Linked Open Data 4 Living Organisms – A DARIAH-EU funded workshop under the OPEN HUMANITIES THEME 2015
by Eveline Wandl-Vogt, Andrea Steiner
The workshop took place in the Seminar room 1 in Wohllebengasse 12-14, 1040 Vienna, Austria on 3 December 2015 from 10:00 a.m. until 6:00 p.m.
It was organized by the DARIAH partners, the Austrian Centre for Digital Humanities (ACDH) of the Austrian Academy of Science (Eveline Wandl-Vogt) and Dublin City University of Ireland (Alexander O´Connor) in conjunction with Natural History Museum Vienna (Heimo Rainer). It was supported by Open Knowledge Austria, Wikimedia Austria and the European Grid Infrastructure (EGI) with the DARIAH-conjunct project EGI ENGAGE – DARIAH Competence Centre. The workshop was integrated into the COST action IS 1305 European Network for e-Lexicography.
The intention behind the workshop was to link current research activities on biodiversity and linguistic diversity. To do so, we connected resources and people from different research fields.
We invited to:
- Give an insight into Open Science/Open Humanities
- Give an example of already existing infrastructure (Common Names Service) to support research on biodiversity and linguistic diversity
- Connect researchers working in several disciplines under one umbrella theme of the Humanities and Sciences
- Give examples of data reuse from different disciplines at Europana and the Open Data Platform opendata.at.
- Discuss possible frameworks for data reuse in the field of Linked Open Data.
- Discuss how to publish data via Common Names Service at EUROPEANA.
- Test open science on an example test set on Common Names for Living Organisms.
- Frame a Virtual Working group supporting curiosity driven research on biodiversity and linguistic diversity in an open science framework.
We awarded a student grant of 300 Euros per person for two students.
There was a procedure of application (CV and letter of motivation; decision by organizers). Contribution to the workshop was necessary.
We got 5 applications; Karlien Franco (PhD student at University Leuven) and Andrei Scutelnicu (University of Alexandru Ioan Cuza Ia?i) received the grant.
Both of them provide a short workshop report and contribute to the infrastructure with research.
More information is at our website: http://www.oeaw.ac.at/acdh/de/biodiversity
Welcome and Introduction
Eveline Wandl-Vogt welcomed the participants and gave further details concerning the workshop.
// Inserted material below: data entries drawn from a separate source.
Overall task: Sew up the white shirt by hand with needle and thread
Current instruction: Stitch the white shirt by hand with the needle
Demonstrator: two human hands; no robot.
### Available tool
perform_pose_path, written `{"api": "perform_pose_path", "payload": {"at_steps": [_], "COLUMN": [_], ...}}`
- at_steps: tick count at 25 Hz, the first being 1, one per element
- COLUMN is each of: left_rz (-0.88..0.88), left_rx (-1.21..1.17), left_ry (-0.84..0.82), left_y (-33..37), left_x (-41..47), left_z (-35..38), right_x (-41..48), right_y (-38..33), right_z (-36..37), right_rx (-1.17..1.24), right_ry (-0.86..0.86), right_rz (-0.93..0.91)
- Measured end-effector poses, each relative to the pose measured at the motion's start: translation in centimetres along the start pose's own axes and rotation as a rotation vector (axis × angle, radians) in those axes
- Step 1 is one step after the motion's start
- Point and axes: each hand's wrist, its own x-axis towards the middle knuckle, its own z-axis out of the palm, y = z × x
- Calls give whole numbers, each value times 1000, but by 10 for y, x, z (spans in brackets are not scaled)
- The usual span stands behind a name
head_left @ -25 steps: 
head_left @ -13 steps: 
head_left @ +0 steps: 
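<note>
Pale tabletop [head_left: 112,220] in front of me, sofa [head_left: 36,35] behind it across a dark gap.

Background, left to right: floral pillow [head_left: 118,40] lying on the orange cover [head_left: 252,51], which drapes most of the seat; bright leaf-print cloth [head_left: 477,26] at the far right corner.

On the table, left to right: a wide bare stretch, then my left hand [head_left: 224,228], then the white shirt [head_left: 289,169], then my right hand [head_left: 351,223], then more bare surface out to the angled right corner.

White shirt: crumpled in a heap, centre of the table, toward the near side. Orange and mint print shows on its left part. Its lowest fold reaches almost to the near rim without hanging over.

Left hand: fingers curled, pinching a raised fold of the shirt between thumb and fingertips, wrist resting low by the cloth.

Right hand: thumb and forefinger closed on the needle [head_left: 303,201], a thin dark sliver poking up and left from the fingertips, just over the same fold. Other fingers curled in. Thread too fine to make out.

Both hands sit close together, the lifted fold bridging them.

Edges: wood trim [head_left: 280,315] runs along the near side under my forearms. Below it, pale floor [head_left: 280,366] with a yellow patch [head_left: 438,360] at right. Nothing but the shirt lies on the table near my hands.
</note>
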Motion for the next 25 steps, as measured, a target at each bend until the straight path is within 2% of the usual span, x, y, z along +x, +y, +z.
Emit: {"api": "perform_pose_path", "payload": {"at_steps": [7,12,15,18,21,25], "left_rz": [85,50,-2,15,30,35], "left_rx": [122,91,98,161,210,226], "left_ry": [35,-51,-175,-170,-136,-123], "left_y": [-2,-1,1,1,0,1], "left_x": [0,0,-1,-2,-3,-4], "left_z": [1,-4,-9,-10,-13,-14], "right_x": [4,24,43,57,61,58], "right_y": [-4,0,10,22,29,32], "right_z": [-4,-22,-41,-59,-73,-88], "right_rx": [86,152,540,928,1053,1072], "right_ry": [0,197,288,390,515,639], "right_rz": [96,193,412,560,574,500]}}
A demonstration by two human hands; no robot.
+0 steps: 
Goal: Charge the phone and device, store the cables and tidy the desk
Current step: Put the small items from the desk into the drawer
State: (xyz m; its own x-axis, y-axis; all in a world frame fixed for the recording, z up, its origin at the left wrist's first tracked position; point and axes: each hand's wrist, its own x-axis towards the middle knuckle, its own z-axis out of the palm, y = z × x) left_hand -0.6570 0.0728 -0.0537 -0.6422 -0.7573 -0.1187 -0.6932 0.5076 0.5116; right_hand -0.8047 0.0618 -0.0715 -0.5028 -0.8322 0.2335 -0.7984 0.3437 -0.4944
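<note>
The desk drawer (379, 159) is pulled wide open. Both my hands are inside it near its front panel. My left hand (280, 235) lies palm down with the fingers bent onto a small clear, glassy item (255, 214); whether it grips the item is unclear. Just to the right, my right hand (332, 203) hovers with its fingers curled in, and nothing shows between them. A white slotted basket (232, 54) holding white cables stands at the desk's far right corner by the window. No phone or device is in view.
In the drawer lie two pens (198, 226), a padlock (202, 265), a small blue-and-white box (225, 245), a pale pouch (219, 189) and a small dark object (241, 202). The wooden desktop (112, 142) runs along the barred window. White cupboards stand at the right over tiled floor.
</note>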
She discussed the plans and also the aims of the workshop and of the project.
The main topics of the workshop were:
- What is Open Science?
- How to work with our lexical data?
- How to connect data to the infrastructure (Common Names Services)?
- How to publish data via Common Names Service @ LOD?
- Build up collaborations between humanists (linguists, lexicographers… etc.), software developers and botanists
- Start up a network on research on biodiversity and linguistic diversity – create a virtual working group for sustainable exchange
After that, Eveline Wandl-Vogt shortly introduced DARIAH (basic, goals, high level principles, etc.), explained how the collaboration between DARIAH and the ACDH works (concerning humanities, infrastructures and lexicography) and how it is linked to the European network: e-Lexicography.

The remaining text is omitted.